◆ **Task directions**
Every line in the records below that holds the word "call" is to be copied.

- - - - -

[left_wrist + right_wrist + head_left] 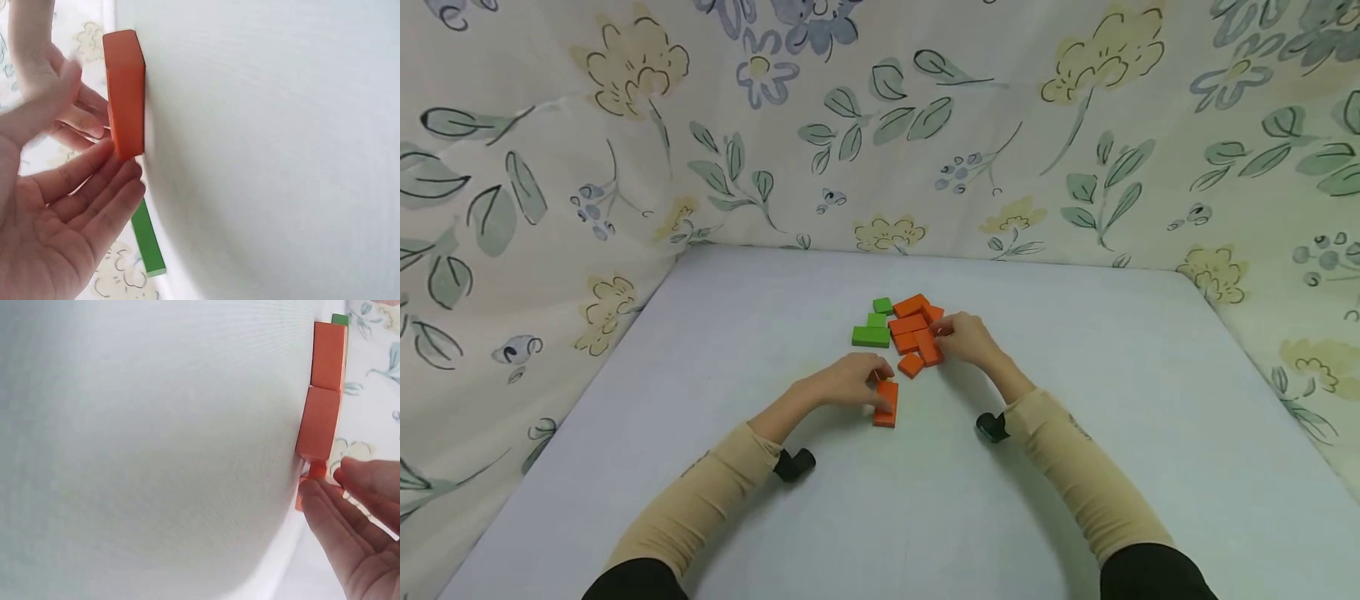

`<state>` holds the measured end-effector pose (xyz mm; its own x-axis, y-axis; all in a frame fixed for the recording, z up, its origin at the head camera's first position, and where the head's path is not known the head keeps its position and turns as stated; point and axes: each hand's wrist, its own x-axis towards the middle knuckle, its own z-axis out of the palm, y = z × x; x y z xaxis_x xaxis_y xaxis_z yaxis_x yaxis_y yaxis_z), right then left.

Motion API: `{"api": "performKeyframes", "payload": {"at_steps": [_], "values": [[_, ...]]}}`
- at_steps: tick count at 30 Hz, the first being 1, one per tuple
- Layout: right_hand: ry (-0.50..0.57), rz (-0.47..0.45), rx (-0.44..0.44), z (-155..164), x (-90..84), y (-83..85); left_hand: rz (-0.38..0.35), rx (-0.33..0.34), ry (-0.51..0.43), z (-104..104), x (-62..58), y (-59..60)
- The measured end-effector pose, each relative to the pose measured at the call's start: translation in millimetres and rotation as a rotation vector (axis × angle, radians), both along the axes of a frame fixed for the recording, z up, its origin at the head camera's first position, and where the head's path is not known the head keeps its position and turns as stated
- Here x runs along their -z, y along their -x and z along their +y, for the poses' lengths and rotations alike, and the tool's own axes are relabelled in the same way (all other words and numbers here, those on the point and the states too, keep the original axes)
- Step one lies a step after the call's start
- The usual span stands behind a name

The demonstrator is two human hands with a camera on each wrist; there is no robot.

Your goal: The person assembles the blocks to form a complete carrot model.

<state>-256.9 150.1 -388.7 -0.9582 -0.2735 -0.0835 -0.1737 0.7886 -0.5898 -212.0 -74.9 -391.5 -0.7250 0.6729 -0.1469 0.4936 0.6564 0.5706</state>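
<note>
My left hand [848, 382] is at a single orange block [889, 419] lying on the near side of the others. Its fingers [103, 203] are fairly straight, with the tips at the block's end, while the thumb stands apart from them. My right hand [967, 339] is at the right edge of a cluster of orange blocks [909, 324], its fingertips pinching an orange block [301, 501] that they partly hide. A small orange block [911, 365] lies tilted at the cluster's near side. Several green blocks [870, 337] adjoin the cluster on the left.
The blocks lie on a white-covered table [737, 333]. Behind and beside it hangs a floral cloth [880, 125]. Black devices sit at both wrists, one below the left sleeve [722, 475] and one beside the right sleeve [1082, 475].
</note>
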Motion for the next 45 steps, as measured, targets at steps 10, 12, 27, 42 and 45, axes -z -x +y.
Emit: {"api": "performKeyframes", "payload": {"at_steps": [10, 12, 27, 42, 45], "values": [[-0.050, 0.027, 0.081, -12, 3.9, 3.9, -0.129, -0.119, -0.134, -3, 6.8, 9.6], [-0.050, 0.039, 0.079, -12, 3.8, 3.5, -0.144, -0.126, -0.142, -3, 6.9, 9.8], [-0.060, -0.082, -0.006, 4, -2.3, -11.8, -0.139, -0.135, -0.142, 0, 5.8, 6.4], [-0.102, -0.141, -0.235, 18, -11.0, -31.9, -0.160, -0.161, -0.144, 7, 7.2, 9.7], [-0.110, -0.112, -0.230, 18, -9.9, -34.6, -0.161, -0.171, -0.142, 10, 6.5, 9.1]]}}
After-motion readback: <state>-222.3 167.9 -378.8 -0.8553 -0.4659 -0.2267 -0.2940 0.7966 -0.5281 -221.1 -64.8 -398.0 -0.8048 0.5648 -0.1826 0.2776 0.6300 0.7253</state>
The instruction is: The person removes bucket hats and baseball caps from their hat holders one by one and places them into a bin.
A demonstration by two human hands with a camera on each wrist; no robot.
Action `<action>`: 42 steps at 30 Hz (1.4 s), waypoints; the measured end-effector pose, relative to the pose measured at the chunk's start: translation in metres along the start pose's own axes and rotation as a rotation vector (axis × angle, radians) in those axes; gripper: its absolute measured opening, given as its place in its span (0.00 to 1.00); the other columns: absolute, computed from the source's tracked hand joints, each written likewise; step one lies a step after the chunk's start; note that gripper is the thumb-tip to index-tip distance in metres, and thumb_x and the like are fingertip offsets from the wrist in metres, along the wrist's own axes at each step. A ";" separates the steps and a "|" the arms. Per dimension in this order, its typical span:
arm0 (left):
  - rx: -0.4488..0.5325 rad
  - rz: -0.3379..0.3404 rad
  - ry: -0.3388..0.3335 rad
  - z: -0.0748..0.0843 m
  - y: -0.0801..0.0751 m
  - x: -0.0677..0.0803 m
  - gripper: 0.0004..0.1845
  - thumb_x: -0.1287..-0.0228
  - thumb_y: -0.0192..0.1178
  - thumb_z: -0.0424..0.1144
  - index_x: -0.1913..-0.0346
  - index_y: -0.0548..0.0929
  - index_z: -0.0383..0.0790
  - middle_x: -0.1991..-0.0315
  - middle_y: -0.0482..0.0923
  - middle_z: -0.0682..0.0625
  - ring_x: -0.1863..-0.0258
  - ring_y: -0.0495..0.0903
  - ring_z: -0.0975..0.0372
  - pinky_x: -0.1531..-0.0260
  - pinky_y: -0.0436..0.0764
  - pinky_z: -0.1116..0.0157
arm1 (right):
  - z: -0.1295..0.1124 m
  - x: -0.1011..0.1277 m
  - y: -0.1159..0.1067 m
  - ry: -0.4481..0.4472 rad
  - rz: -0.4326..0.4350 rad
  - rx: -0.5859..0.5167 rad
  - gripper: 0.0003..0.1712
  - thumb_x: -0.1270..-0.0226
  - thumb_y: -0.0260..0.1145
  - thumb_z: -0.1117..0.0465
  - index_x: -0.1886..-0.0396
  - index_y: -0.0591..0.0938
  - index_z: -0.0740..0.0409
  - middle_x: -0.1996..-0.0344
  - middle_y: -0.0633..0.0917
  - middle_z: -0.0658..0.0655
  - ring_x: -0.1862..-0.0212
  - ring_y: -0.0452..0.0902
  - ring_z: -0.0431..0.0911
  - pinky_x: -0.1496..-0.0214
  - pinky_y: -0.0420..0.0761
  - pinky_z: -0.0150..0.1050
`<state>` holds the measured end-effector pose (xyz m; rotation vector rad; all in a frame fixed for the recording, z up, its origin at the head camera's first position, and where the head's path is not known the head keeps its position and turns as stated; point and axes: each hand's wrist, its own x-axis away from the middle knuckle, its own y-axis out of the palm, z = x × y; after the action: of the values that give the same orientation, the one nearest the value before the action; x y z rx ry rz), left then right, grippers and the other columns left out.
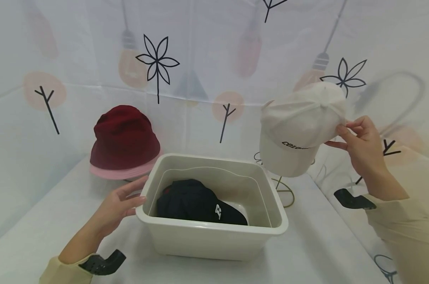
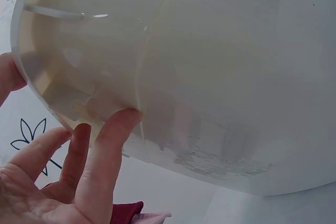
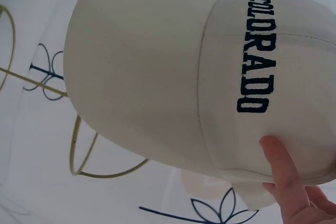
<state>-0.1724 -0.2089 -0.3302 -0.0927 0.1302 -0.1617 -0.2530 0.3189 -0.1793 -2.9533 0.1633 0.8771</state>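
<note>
My right hand (image 1: pixel 360 144) pinches the cream cap (image 1: pixel 299 130) at its rear right edge, thumb and fingers closed on the fabric. Cap is up in the air, off to the left of that hand, brim pointing down-left, above the right rear corner of the bin (image 1: pixel 271 221). Right wrist view confirms: a fingertip (image 3: pixel 281 169) presses the cap's side just under the dark "COLORADO" lettering (image 3: pixel 257 56). Cap (image 3: pixel 157 72) fills most of that view.

Directly under the cap I see a gold wire stand (image 1: pixel 283 189) on the table, just beside the bin's right wall; the cap looks clear of it, but I can't tell for sure.

My left hand (image 1: pixel 120 205) is flat against the bin's left outer wall, fingers straight and slightly spread, not gripping. Left wrist view shows the fingertips (image 2: pixel 118 127) touching the bin wall (image 2: pixel 220 77).

Inside the bin: a black cap (image 1: pixel 196 201) with a white logo, lying on the bottom.

Behind the bin's left corner: a dark red bucket hat (image 1: pixel 124 140) with a pink brim, apart from the bin. White cloth table (image 1: pixel 324 244), patterned backdrop (image 1: pixel 200 51) behind it.
</note>
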 end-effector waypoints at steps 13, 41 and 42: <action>-0.019 0.006 -0.013 0.000 0.000 0.000 0.34 0.37 0.59 0.37 0.30 0.59 0.39 0.34 0.60 0.36 0.39 0.64 0.42 0.53 0.75 0.49 | -0.006 -0.001 0.015 -0.164 -0.160 -0.257 0.07 0.36 0.54 0.78 0.65 0.69 0.64 0.58 0.77 0.60 0.56 0.79 0.47 0.65 0.81 0.39; -0.017 0.009 -0.009 0.000 0.001 -0.001 0.34 0.38 0.60 0.37 0.30 0.60 0.38 0.36 0.61 0.35 0.40 0.65 0.42 0.52 0.74 0.48 | 0.011 -0.009 0.065 -0.275 -0.621 -0.240 0.09 0.33 0.45 0.79 0.64 0.68 0.64 0.52 0.79 0.55 0.56 0.76 0.46 0.58 0.80 0.37; -0.015 0.007 -0.008 0.000 0.001 -0.001 0.34 0.38 0.60 0.37 0.30 0.60 0.38 0.35 0.61 0.35 0.40 0.65 0.42 0.52 0.74 0.48 | 0.012 -0.010 0.067 -0.270 -0.632 -0.235 0.09 0.33 0.46 0.79 0.64 0.68 0.63 0.52 0.79 0.55 0.56 0.76 0.46 0.58 0.80 0.37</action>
<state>-0.1728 -0.2079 -0.3299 -0.1082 0.1242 -0.1530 -0.2754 0.2539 -0.1859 -2.7340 -0.8822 1.2153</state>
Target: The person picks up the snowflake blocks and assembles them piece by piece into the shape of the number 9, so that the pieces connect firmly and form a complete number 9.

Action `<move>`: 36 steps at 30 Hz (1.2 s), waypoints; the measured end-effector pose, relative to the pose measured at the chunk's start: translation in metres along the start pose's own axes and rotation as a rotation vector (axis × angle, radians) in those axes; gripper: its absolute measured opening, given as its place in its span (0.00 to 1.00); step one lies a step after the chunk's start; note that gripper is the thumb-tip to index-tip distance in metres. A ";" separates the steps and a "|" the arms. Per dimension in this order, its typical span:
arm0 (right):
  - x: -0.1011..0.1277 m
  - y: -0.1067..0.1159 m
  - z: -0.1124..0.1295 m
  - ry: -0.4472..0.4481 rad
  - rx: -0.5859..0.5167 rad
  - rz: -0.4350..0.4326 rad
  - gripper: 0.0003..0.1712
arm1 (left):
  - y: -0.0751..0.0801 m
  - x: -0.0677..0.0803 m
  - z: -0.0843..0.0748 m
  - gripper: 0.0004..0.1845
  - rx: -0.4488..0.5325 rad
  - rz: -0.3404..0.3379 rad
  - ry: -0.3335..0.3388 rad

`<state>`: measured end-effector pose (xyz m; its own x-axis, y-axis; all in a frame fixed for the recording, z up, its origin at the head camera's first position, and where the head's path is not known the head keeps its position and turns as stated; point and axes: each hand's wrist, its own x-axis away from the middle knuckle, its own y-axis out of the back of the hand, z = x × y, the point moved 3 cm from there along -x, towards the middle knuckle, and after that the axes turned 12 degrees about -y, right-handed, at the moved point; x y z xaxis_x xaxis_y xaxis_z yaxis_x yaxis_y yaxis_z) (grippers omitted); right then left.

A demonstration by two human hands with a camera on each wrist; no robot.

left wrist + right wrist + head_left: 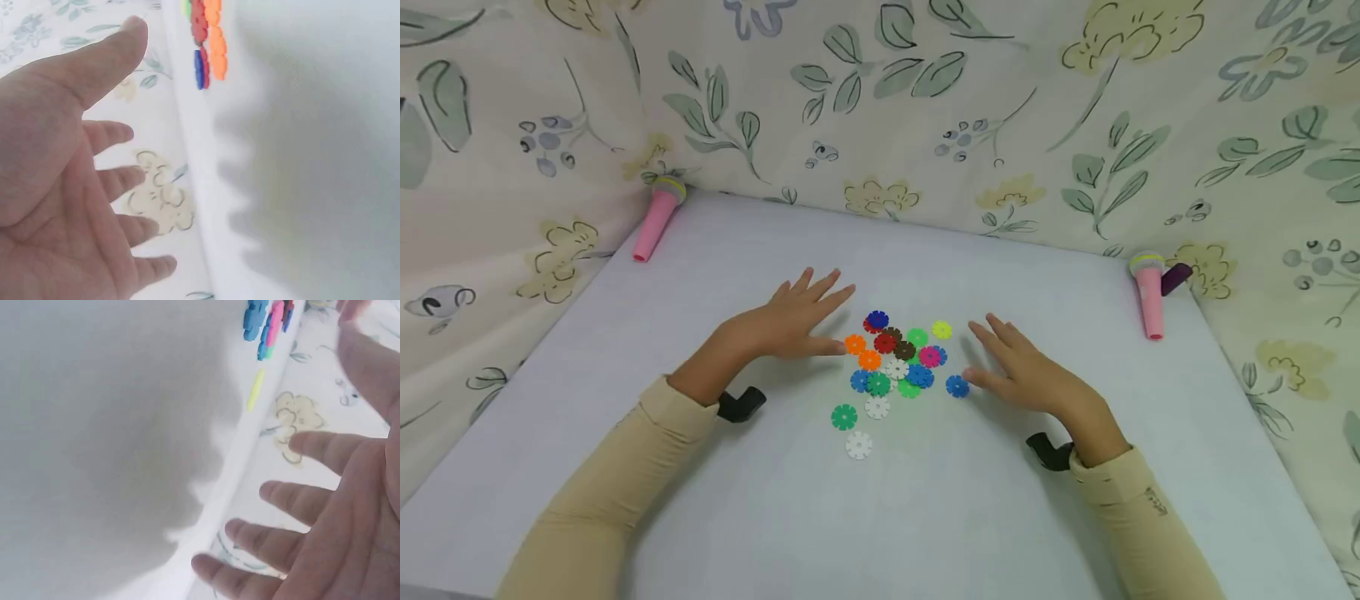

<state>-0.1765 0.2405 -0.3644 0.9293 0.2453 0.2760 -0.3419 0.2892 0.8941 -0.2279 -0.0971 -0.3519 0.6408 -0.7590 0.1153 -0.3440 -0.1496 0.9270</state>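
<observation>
A pile of several small snowflake-shaped plastic discs (898,357) in many colours lies in the middle of the white table (625,467). A green disc (844,417) and a white disc (859,445) lie apart, nearer to me. My left hand (790,321) hovers flat with fingers spread just left of the pile, its thumb by an orange disc (854,344). My right hand (1022,371) is spread flat to the right, thumb near a blue disc (957,386). Both hands hold nothing. The wrist views show an empty left palm (56,200) and an empty right palm (350,512).
A pink cylinder (656,218) lies at the far left corner and another pink cylinder (1149,294) at the far right edge. Floral fabric (925,100) walls the table on three sides. Black wrist mounts (741,404) sit under both sleeves.
</observation>
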 end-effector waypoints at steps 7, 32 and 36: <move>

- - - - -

◆ **Answer space**
- The measured end-effector pose, each relative to the pose measured at the call's start: translation in millimetres and rotation as a rotation vector (axis × angle, radians), both along the axes of a frame fixed for the recording, z up, its origin at the head camera's first position, and where the head's path is not known the head keeps its position and turns as stated
- Step one lies a step after the call's start

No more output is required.